Nonetheless, a few things still seem clear. Big data will only become more ubiquitous; computational power and speed will keep soaring; retail will continue to move online and out of physical stores. All of this means that tomorrow’s consumer economy will look a lot like today’s tech sector, and regulatory policy simply isn’t ready for that. It needs, as Martin Wolf has argued, to get an “intellectual grip” on what is happening.
*** Governments will need to scrutinise prices for particular groups of consumers more closely—and, if need be, step in to protect them. That means the state being more willing to shape the market, on the basis of how consumers actually behave, to increase competitive pressure on prices. Data on tariffs and pricing must be made transparent, for example. This adds up to a novel approach—both more interventionist and more pro-competition.
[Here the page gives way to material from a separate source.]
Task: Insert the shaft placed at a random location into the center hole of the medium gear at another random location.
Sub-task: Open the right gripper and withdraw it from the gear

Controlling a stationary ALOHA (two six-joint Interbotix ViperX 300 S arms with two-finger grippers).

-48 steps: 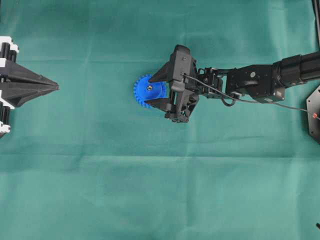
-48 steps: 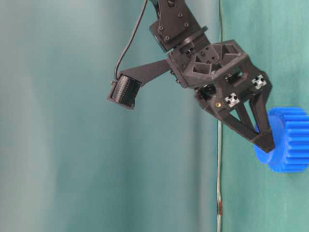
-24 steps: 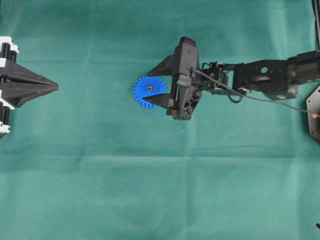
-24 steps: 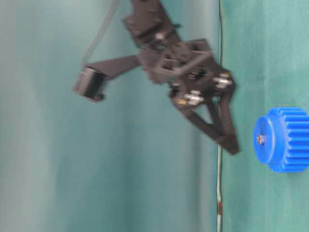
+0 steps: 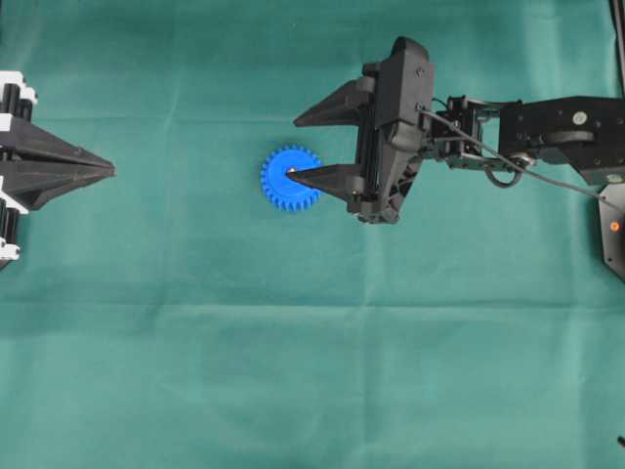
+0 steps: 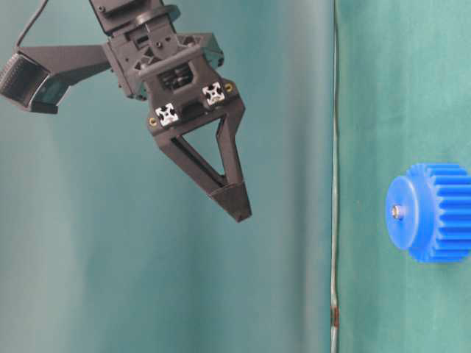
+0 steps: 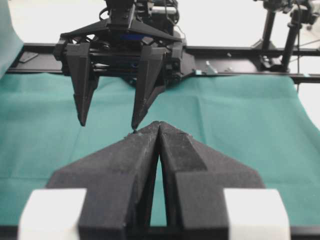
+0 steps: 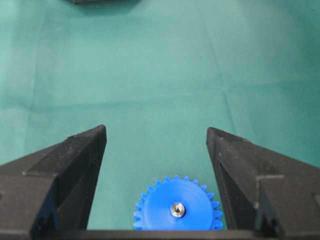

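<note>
On the green cloth (image 5: pixel 312 371), near its middle, lies the blue gear (image 5: pixel 290 179), flat, teeth all round its rim. A small silvery pin (image 8: pixel 176 209) stands in the hole of the gear's raised hub (image 6: pixel 399 213), its end showing just above the hub face. The right gripper (image 5: pixel 296 149) hangs above the gear, clear of it, with its two black fingers spread wide and nothing between them; in the overhead view one fingertip (image 5: pixel 293 178) overlaps the gear's middle, while the table-level view shows the tips well off the gear. Far from the gear, at the cloth's left edge, the left gripper (image 5: pixel 111 171) rests with its fingers pressed together, holding nothing.
</note>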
There is a moral dimension to thrash out too—what are the ethics of price discrimination? What is OK, and what is not OK? And this will play into politics. Parties should be jostling for this new terrain, explaining how they will stop the more pernicious effects of these trends without blunting the irreplaceable value of the market. In Britain, as things stand, neither the Conservatives nor Labour are there yet. The Consumer Green Paper scheduled for the new year is good a place to start.
And behind this lies a bigger question: whose job is it to solve these challenges? Can a new relationship between the market and the state be settled technically, out of the hands of politicians, by the experts at our big utility regulators? That’s a nice idea, but when technology and public opinion move so fast, there’s every danger regulators will be caught short. In the end, whoever rises to this challenge, it seems likely that only a bold response will endure.